I am a 45 year old writer and science buff who thinks he has a pretty fair grasp on reality. Sure there might be zombies outside the fence at night, but until you can prove to me that there are not zombies, their existence is, at the very least, a possibility. One fine night I opened the sliding glass door in the dining room to call the dogs. Upon opening said door I saw dog number one laying on the deck wagging like the good boy that he is. Guinness thumped to me his lazy Hi Daddy – I like you but you’re not the Mommy greeting that I so often receive. Not seeing Annie, I leaned my head out a bit and looked to the left where I should have been able to see the entire back yard. Only instead of the yard, I found myself looking eye to eye with dog number two; Annie, resident she-beast with the newfound ability to bend time and space.

For one reality bending second, I looked into the eyes of the mischievous one year old Landseer. She was smirking. So help me she was smirking! My brain clicked into high gear and tried to reconcile the perceived discrepancy that had lead me to question reality, and thus my very sanity. The logical process initiated by my brain unfolded as follows, all in the span of 1/10th of a second:

  • Annie is a dog
  • Annie is a big dog
  • I am six feet tall
  • Annie, though a big dog, is not six feet tall
  • Annie is looking me in the eye
  • Kate Beckinsale is hot
  • Can dogs fly? No
  • Am I kneeling? No
  • Is Annie on her hind legs? No
  • I wonder if Kate Beckinsale likes dogs
  • Is Annie a werewolf? No – my tests ruled that out last week.
  • If I’m six feet tall, and Annie is not, then how can she look me in the eye?
  • Have I fallen? No
  • What would Kate Beckinsale do?
  • I bet she would tell me that Annie’s sitting on the storage box
  • I wonder if… wait… what?

Annie had chosen to sit on the large plastic outdoor storage box on the deck.
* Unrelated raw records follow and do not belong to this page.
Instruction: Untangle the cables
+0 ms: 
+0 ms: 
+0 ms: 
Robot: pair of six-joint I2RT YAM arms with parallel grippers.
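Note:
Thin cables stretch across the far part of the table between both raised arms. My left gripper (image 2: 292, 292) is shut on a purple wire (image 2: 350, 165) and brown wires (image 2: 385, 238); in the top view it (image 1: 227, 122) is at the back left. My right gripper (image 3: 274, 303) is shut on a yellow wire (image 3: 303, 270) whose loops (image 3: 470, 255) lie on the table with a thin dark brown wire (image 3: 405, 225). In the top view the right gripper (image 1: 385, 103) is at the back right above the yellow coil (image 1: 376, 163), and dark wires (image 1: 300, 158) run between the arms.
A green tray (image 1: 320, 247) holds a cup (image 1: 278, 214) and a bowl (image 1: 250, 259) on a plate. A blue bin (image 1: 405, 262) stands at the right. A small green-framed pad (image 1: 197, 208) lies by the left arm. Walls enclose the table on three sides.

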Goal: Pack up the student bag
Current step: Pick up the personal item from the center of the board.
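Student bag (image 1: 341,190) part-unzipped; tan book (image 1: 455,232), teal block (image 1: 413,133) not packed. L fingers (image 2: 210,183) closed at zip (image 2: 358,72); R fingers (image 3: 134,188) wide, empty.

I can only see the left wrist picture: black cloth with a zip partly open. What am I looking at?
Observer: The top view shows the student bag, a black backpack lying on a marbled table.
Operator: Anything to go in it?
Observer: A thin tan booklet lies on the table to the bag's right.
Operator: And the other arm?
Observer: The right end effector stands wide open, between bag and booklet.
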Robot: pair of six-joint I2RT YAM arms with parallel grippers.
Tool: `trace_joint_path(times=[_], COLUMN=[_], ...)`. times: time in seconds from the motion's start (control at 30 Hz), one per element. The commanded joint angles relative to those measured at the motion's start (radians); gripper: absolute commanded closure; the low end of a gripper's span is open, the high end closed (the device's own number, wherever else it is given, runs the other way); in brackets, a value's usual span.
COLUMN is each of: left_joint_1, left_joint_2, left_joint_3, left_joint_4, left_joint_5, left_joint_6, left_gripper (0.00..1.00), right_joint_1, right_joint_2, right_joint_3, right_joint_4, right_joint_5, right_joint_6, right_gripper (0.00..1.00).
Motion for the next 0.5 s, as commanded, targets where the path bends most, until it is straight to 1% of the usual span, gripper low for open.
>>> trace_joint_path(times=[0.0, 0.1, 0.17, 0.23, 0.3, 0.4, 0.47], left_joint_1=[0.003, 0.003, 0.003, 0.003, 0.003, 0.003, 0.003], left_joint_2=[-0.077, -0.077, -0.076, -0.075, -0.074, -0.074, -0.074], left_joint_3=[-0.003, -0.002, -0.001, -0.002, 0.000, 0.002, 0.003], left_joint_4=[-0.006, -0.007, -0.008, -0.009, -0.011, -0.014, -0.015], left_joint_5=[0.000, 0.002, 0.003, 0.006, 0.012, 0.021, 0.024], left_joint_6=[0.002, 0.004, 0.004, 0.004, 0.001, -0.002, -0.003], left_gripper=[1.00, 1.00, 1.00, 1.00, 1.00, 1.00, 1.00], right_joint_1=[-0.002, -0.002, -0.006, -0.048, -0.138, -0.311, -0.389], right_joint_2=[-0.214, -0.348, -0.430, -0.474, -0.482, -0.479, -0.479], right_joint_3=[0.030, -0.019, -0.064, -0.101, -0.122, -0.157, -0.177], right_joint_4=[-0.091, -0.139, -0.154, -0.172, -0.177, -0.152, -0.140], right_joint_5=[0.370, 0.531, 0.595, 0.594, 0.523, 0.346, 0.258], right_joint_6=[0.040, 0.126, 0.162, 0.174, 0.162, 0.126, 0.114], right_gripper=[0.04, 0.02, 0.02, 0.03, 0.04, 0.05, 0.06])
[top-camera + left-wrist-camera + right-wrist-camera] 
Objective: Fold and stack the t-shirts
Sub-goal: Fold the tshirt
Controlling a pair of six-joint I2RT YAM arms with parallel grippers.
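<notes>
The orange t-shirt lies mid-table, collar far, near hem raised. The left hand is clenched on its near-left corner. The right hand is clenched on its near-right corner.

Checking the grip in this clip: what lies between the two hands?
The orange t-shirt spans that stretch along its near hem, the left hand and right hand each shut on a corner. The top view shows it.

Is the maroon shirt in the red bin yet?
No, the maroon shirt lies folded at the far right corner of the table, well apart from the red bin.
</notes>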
We have since witnessed her on the patio table as well. Why? Because she’s Annie. Apparently being Annie involves a blatant disregard for anything regarding normalcy. There seems to be no other reason that we could discern. She just likes to be different. Annie came to us from a rescue foster home where she spent the first few months of her life with not only other dogs, but cats as well. She seems to have taken the characteristics and mannerisms that appealed to her from each species. Then again I think Annie is simply ammused when I am forced to question my own sanity. I wonder what Kate Beckinsale would think.